TASK DIRECTIONS -
Gather every line in the records below that contains the word "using".

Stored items
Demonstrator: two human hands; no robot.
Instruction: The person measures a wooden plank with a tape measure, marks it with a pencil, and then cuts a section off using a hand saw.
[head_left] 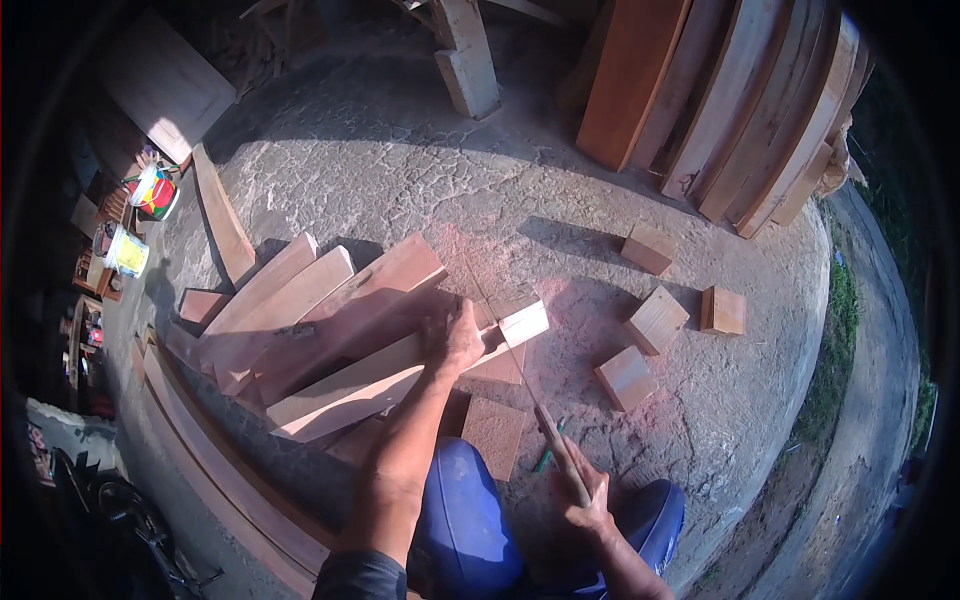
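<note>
The left hand (455, 338) presses flat on a pale plank (400, 375), its long axis running leftward from that hand. The right hand (583, 492) grips a saw (510, 355) angled forward across it.

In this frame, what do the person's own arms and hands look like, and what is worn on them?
Both hands, the left hand and the right hand, are bare: no gloves, and no rings, watch or bands that I can make out. Both forearms are bare too. A dark sleeve shows on the left upper arm at the lower edge. No right sleeve is in view.
</note>
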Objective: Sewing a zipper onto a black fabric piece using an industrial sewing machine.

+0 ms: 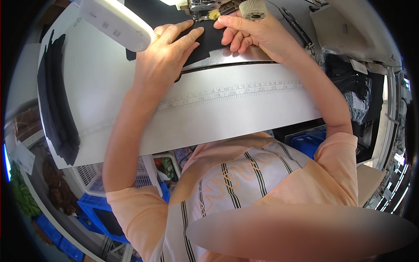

EXERCISE SOLUTION -
Instruction: The person measures a wooden plank with a tape measure, marks it with a pencil, and then cuts a section off using a hand saw.
Objective: Sewing a zipper onto a black fabric piece using an industrial sewing machine.

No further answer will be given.